Exercise instructions: Would you please copy every line below that includes the string "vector"?

Stored items from a collection:
------------------------------
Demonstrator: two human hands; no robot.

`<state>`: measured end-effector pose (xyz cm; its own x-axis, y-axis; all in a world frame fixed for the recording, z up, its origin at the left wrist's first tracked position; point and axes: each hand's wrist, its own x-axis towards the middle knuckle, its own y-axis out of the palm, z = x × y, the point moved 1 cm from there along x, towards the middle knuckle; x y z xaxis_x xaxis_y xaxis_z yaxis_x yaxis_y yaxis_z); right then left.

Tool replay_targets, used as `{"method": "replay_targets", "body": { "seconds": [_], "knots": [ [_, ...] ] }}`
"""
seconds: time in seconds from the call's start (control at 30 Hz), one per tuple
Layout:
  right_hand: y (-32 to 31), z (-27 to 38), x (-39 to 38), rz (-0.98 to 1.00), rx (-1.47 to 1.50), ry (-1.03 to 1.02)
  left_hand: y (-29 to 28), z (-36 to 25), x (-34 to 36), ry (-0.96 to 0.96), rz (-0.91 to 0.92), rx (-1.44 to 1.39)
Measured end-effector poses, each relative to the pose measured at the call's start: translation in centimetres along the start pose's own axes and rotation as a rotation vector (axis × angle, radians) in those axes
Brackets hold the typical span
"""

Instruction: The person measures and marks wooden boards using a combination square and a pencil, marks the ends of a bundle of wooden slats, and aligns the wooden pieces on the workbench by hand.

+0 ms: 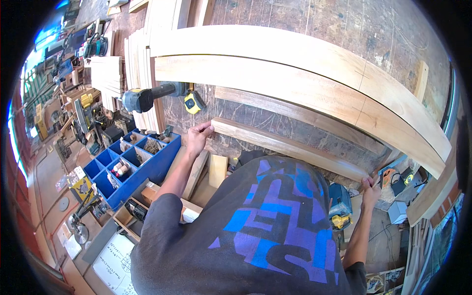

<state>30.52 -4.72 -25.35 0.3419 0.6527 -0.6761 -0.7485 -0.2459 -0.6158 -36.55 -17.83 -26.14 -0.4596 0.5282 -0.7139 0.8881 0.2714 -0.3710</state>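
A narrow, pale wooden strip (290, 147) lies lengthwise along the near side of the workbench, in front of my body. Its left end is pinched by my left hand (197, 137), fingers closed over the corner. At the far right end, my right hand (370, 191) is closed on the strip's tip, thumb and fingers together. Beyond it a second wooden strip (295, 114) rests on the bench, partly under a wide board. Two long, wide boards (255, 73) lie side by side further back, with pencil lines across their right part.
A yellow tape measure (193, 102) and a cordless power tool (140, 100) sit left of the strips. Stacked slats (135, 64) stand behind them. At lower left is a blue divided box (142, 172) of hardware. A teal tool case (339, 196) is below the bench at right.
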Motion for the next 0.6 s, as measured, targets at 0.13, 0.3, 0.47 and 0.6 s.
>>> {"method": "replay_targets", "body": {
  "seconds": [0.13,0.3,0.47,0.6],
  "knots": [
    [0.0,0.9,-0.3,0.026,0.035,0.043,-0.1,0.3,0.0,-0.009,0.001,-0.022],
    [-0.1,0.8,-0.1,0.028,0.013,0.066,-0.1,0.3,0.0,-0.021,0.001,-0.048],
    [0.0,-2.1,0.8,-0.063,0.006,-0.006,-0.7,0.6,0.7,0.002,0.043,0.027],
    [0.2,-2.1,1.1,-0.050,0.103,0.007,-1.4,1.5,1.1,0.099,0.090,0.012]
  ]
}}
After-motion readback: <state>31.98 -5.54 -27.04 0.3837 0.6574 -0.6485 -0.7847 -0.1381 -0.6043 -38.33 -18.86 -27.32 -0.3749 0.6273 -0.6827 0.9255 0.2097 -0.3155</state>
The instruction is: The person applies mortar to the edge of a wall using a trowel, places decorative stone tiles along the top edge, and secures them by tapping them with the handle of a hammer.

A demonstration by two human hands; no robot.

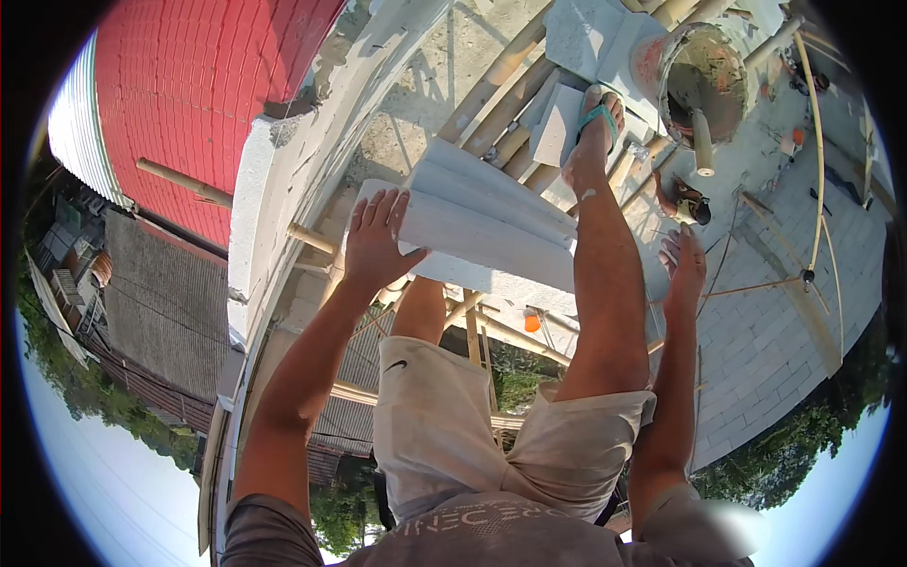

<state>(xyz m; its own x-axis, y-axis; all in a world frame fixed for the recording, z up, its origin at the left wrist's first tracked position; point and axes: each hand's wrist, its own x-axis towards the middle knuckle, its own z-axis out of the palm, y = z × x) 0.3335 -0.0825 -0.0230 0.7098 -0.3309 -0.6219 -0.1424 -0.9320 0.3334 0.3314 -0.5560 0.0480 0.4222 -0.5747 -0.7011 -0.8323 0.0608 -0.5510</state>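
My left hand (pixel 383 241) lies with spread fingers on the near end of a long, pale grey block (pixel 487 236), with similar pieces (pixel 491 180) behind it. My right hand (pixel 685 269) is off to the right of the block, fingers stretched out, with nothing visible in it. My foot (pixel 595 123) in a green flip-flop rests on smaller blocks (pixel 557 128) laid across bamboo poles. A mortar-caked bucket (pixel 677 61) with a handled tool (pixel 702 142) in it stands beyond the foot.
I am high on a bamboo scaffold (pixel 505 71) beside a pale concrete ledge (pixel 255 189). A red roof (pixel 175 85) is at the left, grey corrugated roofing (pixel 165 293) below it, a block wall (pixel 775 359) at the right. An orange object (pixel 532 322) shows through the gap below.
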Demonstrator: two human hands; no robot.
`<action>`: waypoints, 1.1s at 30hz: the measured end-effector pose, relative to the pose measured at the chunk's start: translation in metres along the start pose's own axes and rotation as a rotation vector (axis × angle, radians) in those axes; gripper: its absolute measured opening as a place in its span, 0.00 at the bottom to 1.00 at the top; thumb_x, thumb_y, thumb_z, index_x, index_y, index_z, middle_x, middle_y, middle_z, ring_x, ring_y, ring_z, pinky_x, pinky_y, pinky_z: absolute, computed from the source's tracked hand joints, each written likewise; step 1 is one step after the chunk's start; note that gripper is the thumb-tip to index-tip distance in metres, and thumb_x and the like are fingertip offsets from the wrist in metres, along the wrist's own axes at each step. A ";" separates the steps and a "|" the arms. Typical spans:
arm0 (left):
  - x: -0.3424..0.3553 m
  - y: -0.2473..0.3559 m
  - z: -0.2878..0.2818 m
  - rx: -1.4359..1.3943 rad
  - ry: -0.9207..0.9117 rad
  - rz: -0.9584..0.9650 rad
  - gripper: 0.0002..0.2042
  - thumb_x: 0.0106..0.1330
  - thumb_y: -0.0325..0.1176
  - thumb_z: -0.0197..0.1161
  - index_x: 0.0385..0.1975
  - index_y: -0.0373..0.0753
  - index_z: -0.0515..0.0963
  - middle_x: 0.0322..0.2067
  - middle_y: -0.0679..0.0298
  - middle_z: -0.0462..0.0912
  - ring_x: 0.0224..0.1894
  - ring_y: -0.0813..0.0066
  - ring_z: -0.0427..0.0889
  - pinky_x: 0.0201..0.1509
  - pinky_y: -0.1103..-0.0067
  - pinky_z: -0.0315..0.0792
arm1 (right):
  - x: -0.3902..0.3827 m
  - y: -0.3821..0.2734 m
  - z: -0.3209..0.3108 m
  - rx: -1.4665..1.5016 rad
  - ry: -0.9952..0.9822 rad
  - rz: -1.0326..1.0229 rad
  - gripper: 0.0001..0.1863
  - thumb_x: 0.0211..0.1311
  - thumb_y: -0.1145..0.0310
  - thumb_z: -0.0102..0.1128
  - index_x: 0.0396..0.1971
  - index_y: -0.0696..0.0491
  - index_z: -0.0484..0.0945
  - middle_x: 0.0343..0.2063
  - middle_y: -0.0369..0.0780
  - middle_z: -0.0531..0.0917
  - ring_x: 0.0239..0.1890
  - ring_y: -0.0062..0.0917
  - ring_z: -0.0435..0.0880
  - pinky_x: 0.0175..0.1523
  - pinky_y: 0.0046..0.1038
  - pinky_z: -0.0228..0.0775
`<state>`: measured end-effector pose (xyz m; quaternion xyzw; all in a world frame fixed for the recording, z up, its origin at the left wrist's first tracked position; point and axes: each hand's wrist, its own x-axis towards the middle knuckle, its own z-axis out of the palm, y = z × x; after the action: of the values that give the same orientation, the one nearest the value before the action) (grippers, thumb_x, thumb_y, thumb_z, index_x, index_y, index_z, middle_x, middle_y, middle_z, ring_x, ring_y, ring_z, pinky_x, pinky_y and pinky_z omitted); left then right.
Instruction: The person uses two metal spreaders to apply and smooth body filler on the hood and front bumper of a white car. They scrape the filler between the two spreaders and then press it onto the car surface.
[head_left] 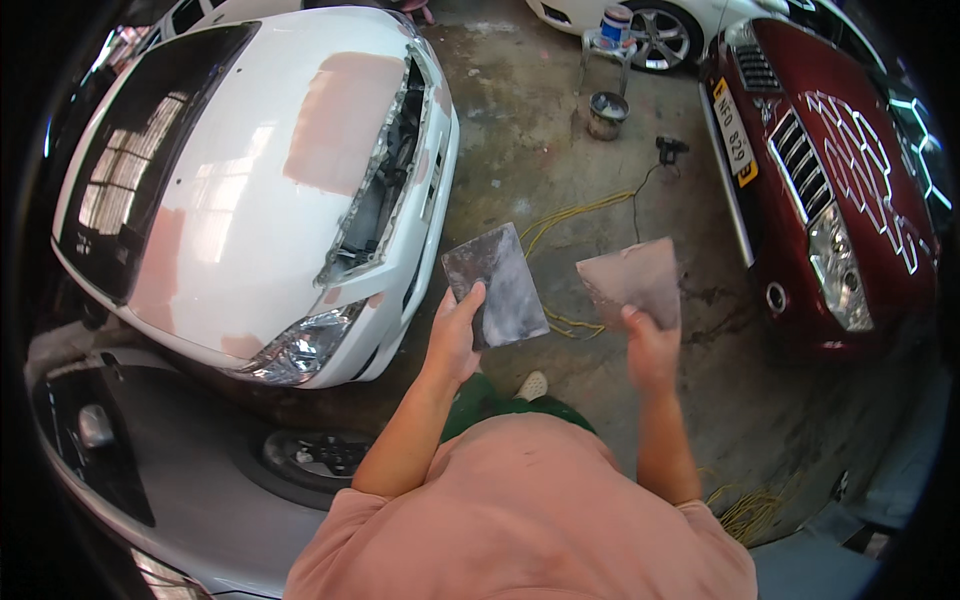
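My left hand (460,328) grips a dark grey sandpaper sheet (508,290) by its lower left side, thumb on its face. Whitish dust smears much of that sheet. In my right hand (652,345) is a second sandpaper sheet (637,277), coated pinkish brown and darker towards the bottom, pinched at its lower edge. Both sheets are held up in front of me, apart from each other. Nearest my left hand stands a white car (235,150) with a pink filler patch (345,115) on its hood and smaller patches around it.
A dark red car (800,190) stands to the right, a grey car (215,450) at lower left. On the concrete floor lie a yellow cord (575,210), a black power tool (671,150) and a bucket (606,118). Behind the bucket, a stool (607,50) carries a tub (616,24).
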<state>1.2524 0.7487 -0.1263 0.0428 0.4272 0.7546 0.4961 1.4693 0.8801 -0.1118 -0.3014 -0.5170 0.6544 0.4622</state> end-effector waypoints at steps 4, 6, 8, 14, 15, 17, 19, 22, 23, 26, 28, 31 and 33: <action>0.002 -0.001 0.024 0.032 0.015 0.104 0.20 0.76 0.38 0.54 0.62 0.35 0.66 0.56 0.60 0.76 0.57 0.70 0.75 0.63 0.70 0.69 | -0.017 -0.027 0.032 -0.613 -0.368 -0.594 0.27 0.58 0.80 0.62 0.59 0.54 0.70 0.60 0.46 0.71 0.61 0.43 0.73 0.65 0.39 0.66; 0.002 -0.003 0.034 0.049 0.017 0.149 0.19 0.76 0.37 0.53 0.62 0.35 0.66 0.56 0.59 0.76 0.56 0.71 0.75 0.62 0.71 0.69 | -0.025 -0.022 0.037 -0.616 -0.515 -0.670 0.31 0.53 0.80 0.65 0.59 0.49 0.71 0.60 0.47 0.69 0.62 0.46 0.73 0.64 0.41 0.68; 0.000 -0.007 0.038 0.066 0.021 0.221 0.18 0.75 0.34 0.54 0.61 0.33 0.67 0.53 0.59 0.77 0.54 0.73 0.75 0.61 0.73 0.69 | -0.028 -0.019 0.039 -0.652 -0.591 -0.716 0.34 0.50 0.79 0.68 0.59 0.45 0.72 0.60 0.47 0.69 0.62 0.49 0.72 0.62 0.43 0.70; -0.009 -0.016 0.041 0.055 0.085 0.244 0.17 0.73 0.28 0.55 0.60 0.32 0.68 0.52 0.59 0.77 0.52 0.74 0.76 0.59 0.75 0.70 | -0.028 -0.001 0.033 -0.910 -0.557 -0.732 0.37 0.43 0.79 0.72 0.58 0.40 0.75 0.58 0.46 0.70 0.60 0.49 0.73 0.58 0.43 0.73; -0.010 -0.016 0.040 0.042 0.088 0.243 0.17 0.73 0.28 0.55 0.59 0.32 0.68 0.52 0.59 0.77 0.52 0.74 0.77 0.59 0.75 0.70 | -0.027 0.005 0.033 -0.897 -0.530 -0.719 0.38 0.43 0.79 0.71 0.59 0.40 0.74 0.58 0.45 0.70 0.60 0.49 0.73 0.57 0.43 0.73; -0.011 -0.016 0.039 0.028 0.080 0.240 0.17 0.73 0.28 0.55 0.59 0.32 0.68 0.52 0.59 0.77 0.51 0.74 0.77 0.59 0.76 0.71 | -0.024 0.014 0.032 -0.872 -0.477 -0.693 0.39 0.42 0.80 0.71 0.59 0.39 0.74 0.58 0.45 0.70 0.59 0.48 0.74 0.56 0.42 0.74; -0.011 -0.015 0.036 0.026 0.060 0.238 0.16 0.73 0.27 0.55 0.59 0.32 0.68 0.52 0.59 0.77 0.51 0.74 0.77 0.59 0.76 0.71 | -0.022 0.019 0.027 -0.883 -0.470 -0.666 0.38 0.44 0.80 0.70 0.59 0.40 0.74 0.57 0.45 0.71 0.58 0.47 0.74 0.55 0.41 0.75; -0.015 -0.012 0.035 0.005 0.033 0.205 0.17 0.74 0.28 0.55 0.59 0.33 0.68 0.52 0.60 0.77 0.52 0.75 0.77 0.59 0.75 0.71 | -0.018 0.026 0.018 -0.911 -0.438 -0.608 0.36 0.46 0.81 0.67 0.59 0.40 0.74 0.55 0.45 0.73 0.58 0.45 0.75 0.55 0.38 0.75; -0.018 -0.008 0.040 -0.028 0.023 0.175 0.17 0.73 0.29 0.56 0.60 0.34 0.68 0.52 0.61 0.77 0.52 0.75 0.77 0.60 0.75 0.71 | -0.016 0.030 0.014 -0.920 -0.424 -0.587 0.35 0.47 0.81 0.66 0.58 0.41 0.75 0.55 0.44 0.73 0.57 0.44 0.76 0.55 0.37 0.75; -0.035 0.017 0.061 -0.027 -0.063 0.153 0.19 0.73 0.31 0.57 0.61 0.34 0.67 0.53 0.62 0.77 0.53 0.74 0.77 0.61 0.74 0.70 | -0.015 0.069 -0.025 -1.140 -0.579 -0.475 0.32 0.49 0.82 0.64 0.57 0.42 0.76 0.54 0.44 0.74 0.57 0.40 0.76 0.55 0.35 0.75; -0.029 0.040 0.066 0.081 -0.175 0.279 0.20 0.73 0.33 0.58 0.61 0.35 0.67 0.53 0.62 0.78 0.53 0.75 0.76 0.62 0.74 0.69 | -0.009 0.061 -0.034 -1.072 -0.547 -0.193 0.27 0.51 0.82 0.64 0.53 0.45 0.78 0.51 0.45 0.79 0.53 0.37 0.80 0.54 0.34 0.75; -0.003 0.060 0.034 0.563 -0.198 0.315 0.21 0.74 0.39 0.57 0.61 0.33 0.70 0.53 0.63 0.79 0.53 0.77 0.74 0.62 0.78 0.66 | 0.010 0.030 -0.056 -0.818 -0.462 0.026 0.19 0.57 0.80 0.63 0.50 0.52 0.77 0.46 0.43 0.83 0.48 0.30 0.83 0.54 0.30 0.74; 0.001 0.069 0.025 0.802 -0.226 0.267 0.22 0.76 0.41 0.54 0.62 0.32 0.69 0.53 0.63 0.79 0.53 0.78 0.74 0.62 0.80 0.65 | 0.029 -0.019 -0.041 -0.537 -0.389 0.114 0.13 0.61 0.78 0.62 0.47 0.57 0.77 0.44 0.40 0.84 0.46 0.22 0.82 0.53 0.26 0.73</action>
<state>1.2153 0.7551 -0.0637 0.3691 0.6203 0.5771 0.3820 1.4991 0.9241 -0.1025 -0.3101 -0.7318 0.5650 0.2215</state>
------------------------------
Written response:
Measured end-effector poses, each relative to the pose measured at the call's start: translation in centimetres along the start pose's own axes and rotation as a rotation vector (axis × angle, radians) in those axes
`<action>`: waypoints, 1.1s at 30hz: the measured end-effector pose, relative to the pose measured at the chunk's start: translation in metres along the start pose's own axes and rotation as a rotation vector (axis × angle, radians) in those axes; gripper: its absolute measured opening as a place in its span, 0.00 at the bottom to 1.00 at the top; thumb_x, thumb_y, thumb_z, index_x, index_y, index_z, middle_x, middle_y, middle_z, ring_x, ring_y, ring_z, pinky_x, pinky_y, pinky_z: absolute, computed from the source's tracked hand joints, each written likewise; step 1 is one step after the chunk's start; note that gripper is the thumb-tip to index-tip distance in metres, and thumb_x and the like are fingertip offsets from the wrist in metres, along the wrist's own axes at each step. A ";" separates the steps and a "|" the arms. Typical spans:

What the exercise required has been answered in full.